/---
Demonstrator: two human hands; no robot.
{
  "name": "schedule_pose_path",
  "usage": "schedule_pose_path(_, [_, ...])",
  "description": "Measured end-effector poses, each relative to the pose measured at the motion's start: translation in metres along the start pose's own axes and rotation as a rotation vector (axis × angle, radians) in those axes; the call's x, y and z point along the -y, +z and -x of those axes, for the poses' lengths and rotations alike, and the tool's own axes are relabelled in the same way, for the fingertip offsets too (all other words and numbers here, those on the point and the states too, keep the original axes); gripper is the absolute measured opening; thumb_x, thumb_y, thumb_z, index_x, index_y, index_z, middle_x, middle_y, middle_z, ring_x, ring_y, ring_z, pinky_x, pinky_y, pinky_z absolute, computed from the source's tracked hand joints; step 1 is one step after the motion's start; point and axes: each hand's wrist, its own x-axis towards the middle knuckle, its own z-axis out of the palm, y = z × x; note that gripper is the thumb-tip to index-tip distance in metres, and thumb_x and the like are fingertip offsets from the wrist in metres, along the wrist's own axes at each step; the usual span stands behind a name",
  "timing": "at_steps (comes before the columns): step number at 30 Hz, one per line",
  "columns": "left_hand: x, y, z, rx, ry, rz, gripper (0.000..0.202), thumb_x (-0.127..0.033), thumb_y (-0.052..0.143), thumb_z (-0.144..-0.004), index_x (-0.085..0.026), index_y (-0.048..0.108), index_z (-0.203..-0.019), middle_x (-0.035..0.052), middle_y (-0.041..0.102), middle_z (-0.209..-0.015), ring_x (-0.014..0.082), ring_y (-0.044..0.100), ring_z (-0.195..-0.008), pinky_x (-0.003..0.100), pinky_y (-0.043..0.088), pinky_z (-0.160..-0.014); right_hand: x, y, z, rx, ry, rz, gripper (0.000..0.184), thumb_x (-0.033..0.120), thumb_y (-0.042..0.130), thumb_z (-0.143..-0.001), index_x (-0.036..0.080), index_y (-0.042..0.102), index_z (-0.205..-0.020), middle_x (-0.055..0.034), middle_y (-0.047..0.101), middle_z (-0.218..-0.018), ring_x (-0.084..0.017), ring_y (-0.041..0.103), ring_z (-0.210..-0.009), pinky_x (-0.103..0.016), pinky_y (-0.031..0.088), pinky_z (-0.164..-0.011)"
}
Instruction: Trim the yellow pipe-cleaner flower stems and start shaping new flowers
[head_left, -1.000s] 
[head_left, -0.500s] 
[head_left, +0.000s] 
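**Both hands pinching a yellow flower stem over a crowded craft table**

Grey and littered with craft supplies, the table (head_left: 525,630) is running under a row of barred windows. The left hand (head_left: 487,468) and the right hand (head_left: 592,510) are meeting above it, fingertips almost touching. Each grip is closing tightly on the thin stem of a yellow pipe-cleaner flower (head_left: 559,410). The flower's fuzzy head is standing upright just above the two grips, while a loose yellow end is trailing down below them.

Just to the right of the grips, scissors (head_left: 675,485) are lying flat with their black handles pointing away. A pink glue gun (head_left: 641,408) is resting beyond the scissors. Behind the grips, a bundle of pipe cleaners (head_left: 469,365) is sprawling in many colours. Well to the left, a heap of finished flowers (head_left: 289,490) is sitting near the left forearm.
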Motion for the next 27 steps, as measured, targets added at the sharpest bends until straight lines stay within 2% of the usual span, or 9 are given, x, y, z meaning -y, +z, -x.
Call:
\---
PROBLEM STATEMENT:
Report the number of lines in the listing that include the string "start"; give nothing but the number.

OUTPUT BELOW:
2